Basic Features of Life
Biology is the science of living things or organisms. Scientific evidence suggests that life began on Earth approximately 3.5 billion years ago by variously proposed mechanisms.
Basic Features
Life is considered a characteristic of organisms that exhibit all or most of the certain phenomena such as Homeostasis, organization, growth, adaptation, response to stimuli and reproduction.
- Homeostasis is the regulation of the internal environment to maintain a constant state. For example: electrolyte concentration or sweating to reduce temperature.
- Organization means that any living organism is made of one or more cells and cells serve as basic unit of life.
- Metabolism refers to life-sustaining chemical transformations within the cells of living organisms. Metabolic reactions are of two types viz. anabolism and catabolism. Anabolism refers to transformation of energy by converting chemicals and energy into cellular components. Catabolism refers to decomposing organic matter. Living things require energy to maintain internal organization (homeostasis) and to produce the other phenomena associated with life.
- Growth refers to increase in size in all of parts of an organism. To grow, the organisms need to maintain a higher rate of metabolism than catabolism.

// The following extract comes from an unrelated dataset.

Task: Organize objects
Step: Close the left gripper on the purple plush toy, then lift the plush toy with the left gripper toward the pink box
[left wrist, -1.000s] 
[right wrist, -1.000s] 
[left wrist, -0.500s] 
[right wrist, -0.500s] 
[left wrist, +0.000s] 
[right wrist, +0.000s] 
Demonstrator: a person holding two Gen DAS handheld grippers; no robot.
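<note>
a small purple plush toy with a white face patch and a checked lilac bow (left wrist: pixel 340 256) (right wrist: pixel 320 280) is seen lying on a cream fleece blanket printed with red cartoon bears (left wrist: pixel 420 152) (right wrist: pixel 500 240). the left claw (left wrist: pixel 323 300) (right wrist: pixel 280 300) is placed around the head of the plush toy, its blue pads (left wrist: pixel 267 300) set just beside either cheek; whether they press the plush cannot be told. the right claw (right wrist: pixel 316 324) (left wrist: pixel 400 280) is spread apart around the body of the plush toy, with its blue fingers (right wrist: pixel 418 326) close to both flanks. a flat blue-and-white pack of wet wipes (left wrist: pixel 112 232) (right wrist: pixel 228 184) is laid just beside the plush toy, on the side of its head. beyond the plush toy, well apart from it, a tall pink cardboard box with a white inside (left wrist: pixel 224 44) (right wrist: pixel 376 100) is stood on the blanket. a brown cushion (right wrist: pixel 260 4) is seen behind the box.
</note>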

- Adaptation is the ability to change over time in response to the environment. This ability is fundamental to the process of evolution and is determined by the organism’s heredity, diet, and external factors.
- Response to stimuli can take many forms, from the contraction of a unicellular organism to external chemicals, to complex reactions involving all the senses of multicellular organisms. A response is often expressed by motion; for example, the leaves of a plant turning toward the sun (phototropism), and chemotaxis.
- Reproduction is the ability to produce new individual organisms, either asexually from a single parent organism, or sexually from two parent organisms.
Are Viruses Living Organisms?
Viruses are most often considered replicators rather than forms of life. They have been described as “organisms at the edge of life, because
- They possess genes
- They evolve by natural selection
- They replicate by creating multiple copies of themselves through self-assembly.
However, viruses do not metabolize and they require a host cell to make new products. Virus self-assembly within host cells has implications for the study of the origin of life, as it may support the hypothesis that life could have started as self-assembling organic molecules.
Living properties | Non-living properties |
---|---|
The presence of DNA or RNA (but never both) | The absence of cell. |
Structural diversity | The lack of protoplasm. |
Geneticity and parasitic properties | No any reproduction and growth outside the living cell. |
Sensitivity and evolution | Stored in the form of crystal outside the living cell. |
Capable of spreading the disease | The lack of metabolic activities like nutrition, digestion |
Carbon Bonds – The Basic Feature of Life on Earth
Life on earth is carbon based because carbon makes up 18 percent of the weight of the human body. Due to its unique electron configuration, carbon needs to share electrons. It can form four covalent bonds with other carbon atoms or a variety of other elements.
Comparison of Carbon and Silicon
We note here that technically, life on Earth could be based on silicon also because this element has the same bonding properties as carbon. However, there is much less silicon than there is carbon on Earth. Further, Carbon wins the competition on many accounts as follows:
- The bonding versatility of Carbon allows it take on many forms: long side chains that make up fatty acids and cell membranes, ring structures that compose hormones and sugars, and even simple gaseous molecules like methane (CH4) or carbon dioxide (CO2). Silicon has not those capabilities.
- While carbon is perfectly comfortable in a variety of different structures (rings, long chains, multi-ring chains, and double-bonded carbon catenations), silicon’s analogous structures are comparatively unstable and sometimes highly reactive. Additionally, such analogous silicon compounds may never occur in nature; the largest silicon molecule ever observed had only six silicon atoms. In contrast, some carbon-based molecules can have tens of thousands!